Non sono previste tuttavia norme e procedure dettagliate su come e quando i risarcimenti saranno pagati, né viene definito chi ne abbia diritto e chi no. Inutile dire che la Tepco finora è riuscita a sfuggire alle proprie responsabilità e non ha risarcito adeguatamente le persone e le imprese che sono state drammaticamente colpite dall'incidente nucleare. Greenpeace sottolinea che gran parte del costo dei risarcimenti sarà comunque sostenuto non dalla Tepco, ma dallo Stato e quindi dai contribuenti.
In Giappone, i rischi di terremoti e tsunami erano ben conosciuti anni prima del disastro.
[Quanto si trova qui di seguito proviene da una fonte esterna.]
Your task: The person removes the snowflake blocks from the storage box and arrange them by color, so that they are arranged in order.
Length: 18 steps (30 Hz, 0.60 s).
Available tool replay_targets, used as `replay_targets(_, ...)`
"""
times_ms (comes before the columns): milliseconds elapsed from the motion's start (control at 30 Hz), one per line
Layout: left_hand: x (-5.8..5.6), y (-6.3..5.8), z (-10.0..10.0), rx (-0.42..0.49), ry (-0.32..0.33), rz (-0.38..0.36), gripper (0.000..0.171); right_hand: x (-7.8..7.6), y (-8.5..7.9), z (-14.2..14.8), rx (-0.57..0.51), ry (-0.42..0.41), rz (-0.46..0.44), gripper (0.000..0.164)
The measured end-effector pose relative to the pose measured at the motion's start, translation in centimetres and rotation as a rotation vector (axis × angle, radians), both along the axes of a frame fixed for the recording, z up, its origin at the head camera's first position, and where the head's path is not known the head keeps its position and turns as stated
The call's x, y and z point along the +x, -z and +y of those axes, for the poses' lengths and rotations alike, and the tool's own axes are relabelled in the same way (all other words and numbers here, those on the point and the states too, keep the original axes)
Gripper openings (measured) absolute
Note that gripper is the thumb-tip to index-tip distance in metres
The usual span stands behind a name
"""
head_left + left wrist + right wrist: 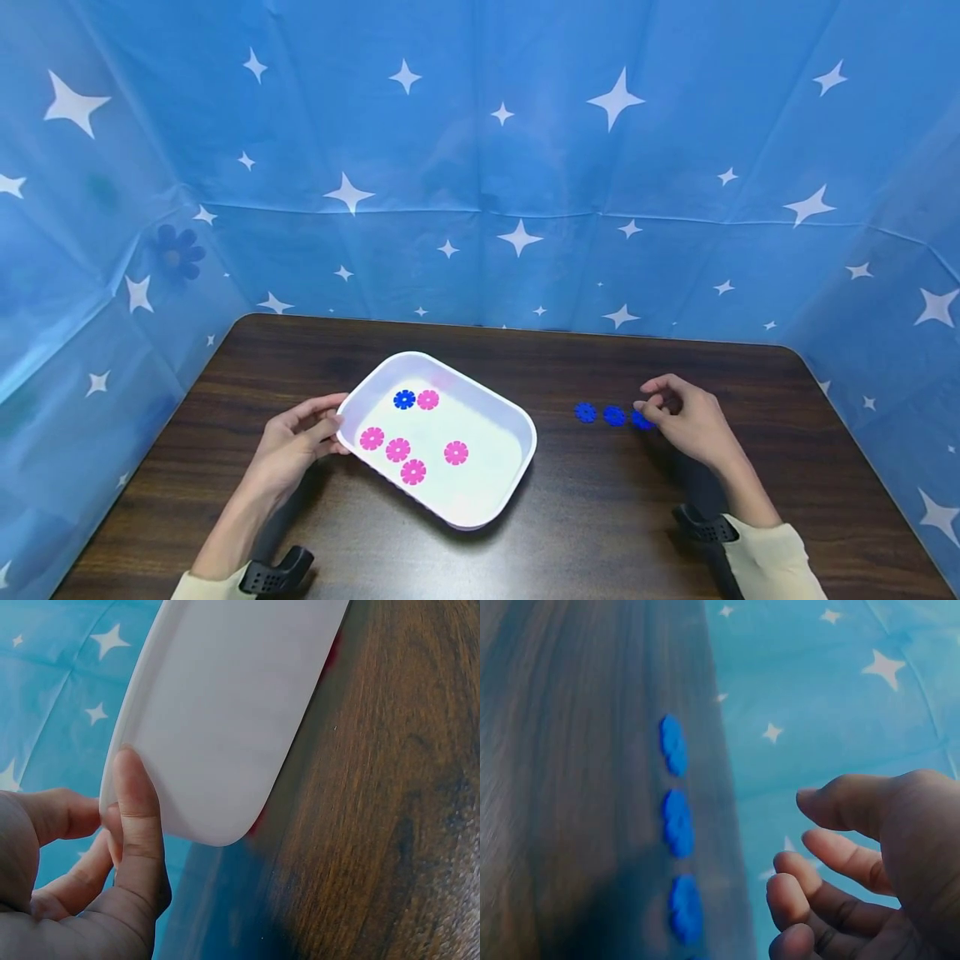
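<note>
On the wood-grain counter (555, 533) is a white tray (472, 487), best held steady; the left hand (292, 442) pinches its end. The right hand (692, 422), loosely curled, holds nothing near the blue notched discs (614, 416) right of the tray; pinching edges should work best.

Count 1 wht tray (480, 490) + 1 tbl (577, 508). In tray: tally 5 pink discs (456, 452), 1 blue disc (405, 400). On tbl: tally 3 blue discs (614, 416) for sure; can't tell re poss. 4th, given blue sliver (696, 958), btm edge, R wrist view. Add 1 L hand (288, 446), 1 R hand (693, 421), 2 blk wristbands (258, 577).
</note>
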State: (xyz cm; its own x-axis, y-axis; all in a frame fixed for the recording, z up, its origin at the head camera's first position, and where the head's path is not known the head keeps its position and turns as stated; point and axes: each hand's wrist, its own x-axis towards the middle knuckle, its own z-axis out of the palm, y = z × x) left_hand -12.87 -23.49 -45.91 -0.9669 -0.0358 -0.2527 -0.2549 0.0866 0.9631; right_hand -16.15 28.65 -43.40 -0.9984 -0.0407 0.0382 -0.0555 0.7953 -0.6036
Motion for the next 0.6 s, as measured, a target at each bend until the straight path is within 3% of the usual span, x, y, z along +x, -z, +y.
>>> replay_targets(600,-0.1,0.0,0.0,0.015,-0.004,-0.012,0.046,-1.9,-3.6,-8.8,-0.078,-0.275,0.081,0.028)
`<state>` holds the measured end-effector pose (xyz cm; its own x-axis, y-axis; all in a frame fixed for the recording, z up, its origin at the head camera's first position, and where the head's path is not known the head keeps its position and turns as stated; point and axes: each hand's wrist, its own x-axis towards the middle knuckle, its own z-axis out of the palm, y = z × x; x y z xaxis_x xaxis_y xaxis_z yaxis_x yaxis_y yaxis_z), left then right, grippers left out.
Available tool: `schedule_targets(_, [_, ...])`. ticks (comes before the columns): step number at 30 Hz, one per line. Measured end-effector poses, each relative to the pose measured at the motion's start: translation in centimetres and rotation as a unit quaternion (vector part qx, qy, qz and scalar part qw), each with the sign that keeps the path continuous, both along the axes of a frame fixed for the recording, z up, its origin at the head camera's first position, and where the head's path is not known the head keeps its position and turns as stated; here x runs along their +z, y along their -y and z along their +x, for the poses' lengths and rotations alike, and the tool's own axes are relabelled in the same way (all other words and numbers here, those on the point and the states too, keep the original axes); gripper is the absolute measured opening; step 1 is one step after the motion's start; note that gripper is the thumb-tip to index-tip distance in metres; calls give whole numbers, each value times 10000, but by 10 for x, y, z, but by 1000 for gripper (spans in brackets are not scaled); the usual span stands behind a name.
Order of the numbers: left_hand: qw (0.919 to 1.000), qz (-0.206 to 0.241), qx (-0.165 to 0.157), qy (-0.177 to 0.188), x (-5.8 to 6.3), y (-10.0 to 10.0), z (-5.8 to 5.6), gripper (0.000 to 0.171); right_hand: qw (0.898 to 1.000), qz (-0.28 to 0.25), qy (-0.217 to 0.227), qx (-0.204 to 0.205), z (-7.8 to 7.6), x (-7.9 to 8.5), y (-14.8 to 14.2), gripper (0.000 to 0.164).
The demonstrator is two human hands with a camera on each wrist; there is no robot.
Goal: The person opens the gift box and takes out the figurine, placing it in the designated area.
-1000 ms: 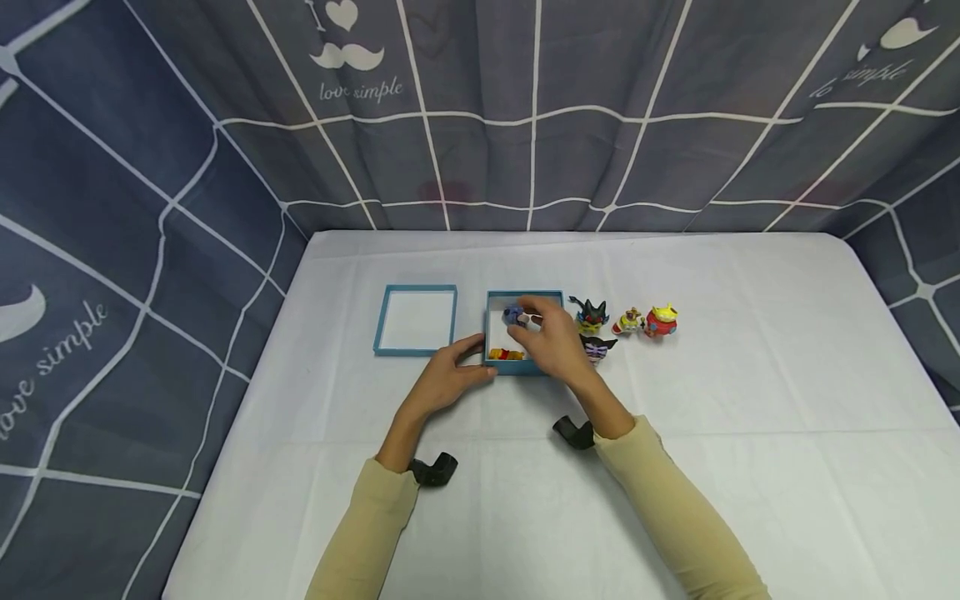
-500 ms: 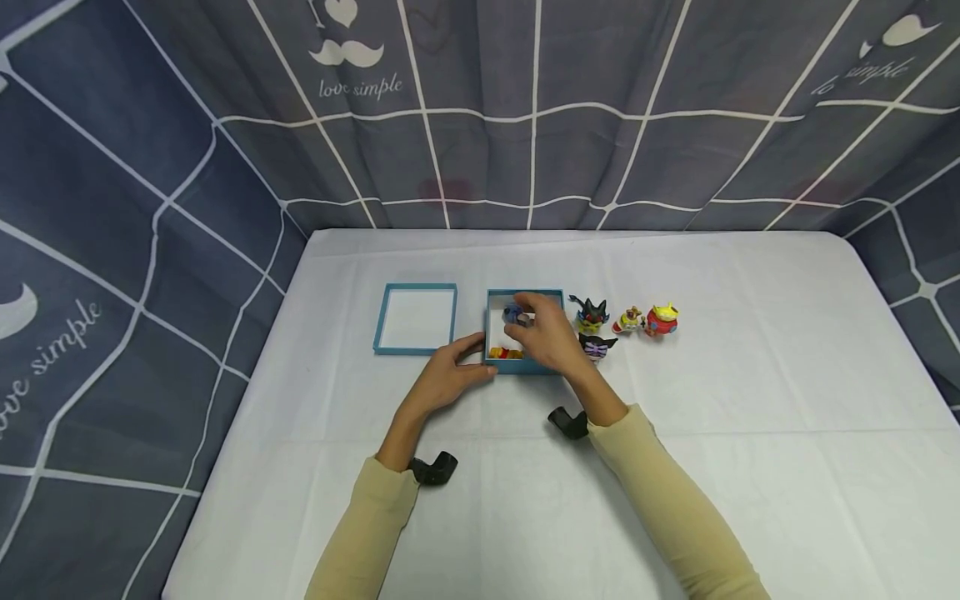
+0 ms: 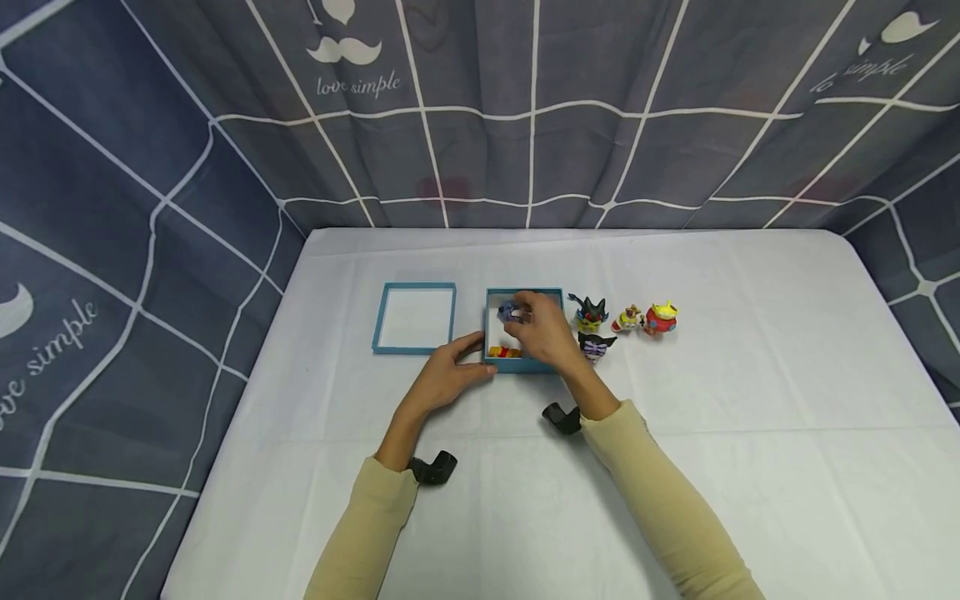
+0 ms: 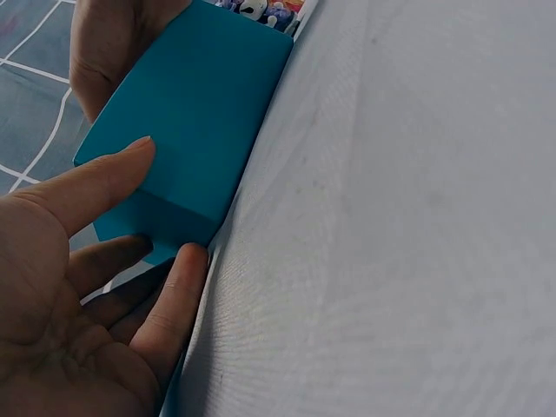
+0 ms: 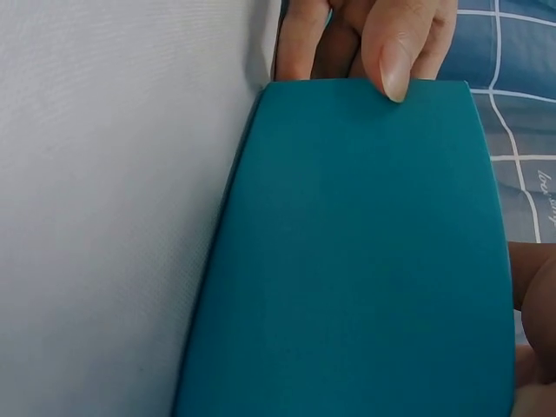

L'industria e le autorità di regolamentazione rassicuravano la popolazione sulla sicurezza dei reattori in caso di calamità naturale. Lo hanno fatto per così tanto tempo che hanno iniziato a crederci loro stessi.
È sintomatico di quest’atteggiamento il fatto che, dopo l’incidente, molti politici giapponesi (e non solo) si preoccuparono di come ripristinare la fiducia dell'opinione pubblica nel nucleare e non di come tutelare efficacemente le persone dai rischi delle radiazioni.
Katsunobu Onda, autore nel 2007 del libro “Tepco, l’impero oscuro”, spiega anche il perché: “Se il governo giapponese e la Tepco avessero ammesso che un terremoto poteva creare danni alla centrale questo, in un paese sismico come il Giappone, avrebbe lanciato sospetti sulla sicurezza di tutti i reattori”.